» **Dataset records**
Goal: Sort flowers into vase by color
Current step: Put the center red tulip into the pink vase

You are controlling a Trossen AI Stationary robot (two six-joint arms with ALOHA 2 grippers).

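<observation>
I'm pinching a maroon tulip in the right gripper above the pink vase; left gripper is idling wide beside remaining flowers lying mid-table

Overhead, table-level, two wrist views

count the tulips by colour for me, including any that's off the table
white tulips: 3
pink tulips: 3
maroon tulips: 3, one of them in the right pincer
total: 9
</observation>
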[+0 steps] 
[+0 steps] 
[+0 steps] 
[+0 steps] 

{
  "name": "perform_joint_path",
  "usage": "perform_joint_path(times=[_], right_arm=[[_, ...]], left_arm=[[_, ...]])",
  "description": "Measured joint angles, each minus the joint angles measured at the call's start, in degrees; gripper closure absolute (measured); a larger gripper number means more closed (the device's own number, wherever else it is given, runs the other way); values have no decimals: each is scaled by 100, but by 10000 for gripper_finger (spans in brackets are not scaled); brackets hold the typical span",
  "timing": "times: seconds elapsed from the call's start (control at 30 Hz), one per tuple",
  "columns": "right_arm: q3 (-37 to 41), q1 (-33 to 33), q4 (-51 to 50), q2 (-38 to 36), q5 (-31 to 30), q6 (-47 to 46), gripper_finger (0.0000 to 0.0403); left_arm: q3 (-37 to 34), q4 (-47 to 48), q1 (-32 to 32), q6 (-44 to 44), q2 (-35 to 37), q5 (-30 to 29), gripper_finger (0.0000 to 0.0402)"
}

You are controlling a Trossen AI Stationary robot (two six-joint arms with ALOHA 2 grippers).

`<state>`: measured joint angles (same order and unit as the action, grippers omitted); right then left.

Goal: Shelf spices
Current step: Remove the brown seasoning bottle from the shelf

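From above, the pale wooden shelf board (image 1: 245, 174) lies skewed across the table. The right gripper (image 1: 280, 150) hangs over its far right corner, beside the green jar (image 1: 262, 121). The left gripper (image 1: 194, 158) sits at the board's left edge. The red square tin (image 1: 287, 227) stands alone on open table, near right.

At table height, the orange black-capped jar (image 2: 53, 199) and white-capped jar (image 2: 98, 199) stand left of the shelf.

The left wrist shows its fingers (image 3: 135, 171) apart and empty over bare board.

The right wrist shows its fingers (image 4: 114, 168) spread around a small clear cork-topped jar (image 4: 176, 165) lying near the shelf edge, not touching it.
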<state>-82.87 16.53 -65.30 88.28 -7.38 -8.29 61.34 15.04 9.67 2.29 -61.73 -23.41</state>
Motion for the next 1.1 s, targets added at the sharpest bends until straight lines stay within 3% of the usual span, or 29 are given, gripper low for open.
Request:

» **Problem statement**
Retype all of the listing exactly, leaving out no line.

» **Answer section**
Goal: Sort flowers into vase by color
Current step: Put the center red tulip into the pink vase

You are controlling a Trossen AI Stationary robot (two six-joint arms with ALOHA 2 grippers).

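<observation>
I'm pinching a maroon tulip in the right gripper above the pink vase; left gripper is idling wide beside remaining flowers lying mid-table

Overhead, table-level, two wrist views

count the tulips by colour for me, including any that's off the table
white tulips: 3
pink tulips: 3
maroon tulips: 3, one of them in the right pincer
total: 9
</observation>
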[+0 steps] 
[+0 steps] 
[+0 steps] 
[+0 steps] 

{
  "name": "perform_joint_path",
  "usage": "perform_joint_path(times=[_], right_arm=[[_, ...]], left_arm=[[_, ...]])",
  "description": "Measured joint angles, each minus the joint angles measured at the call's start, in degrees; gripper closure absolute (measured); a larger gripper number means more closed (the device's own number, wherever else it is given, runs the other way); values have no decimals: each is scaled by 100, but by 10000 for gripper_finger (spans in brackets are not scaled); brackets hold the typical span",
  "timing": "times: seconds elapsed from the call's start (control at 30 Hz), one per tuple",
  "columns": "right_arm: q3 (-37 to 41), q1 (-33 to 33), q4 (-51 to 50), q2 (-38 to 36), q5 (-31 to 30), q6 (-47 to 46), gripper_finger (0.0000 to 0.0403); left_arm: q3 (-37 to 34), q4 (-47 to 48), q1 (-32 to 32), q6 (-44 to 44), q2 (-35 to 37), q5 (-30 to 29), gripper_finger (0.0000 to 0.0402)"
}

You are controlling a Trossen AI Stationary robot (two six-joint arms with ALOHA 2 grippers).

`<state>`: measured joint angles (same order and unit as the action, grippers omitted); right then left.

Goal: Shelf spices
Current step: Remove the brown seasoning bottle from the shelf

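From above, the pale wooden shelf board (image 1: 245, 174) lies skewed across the table. The right gripper (image 1: 280, 150) hangs over its far right corner, beside the green jar (image 1: 262, 121). The left gripper (image 1: 194, 158) sits at the board's left edge. The red square tin (image 1: 287, 227) stands alone on open table, near right.

At table height, the orange black-capped jar (image 2: 53, 199) and white-capped jar (image 2: 98, 199) stand left of the shelf.

The left wrist shows its fingers (image 3: 135, 171) apart and empty over bare board.

The right wrist shows its fingers (image 4: 114, 168) spread around a small clear cork-topped jar (image 4: 176, 165) lying near the shelf edge, not touching it.
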<state>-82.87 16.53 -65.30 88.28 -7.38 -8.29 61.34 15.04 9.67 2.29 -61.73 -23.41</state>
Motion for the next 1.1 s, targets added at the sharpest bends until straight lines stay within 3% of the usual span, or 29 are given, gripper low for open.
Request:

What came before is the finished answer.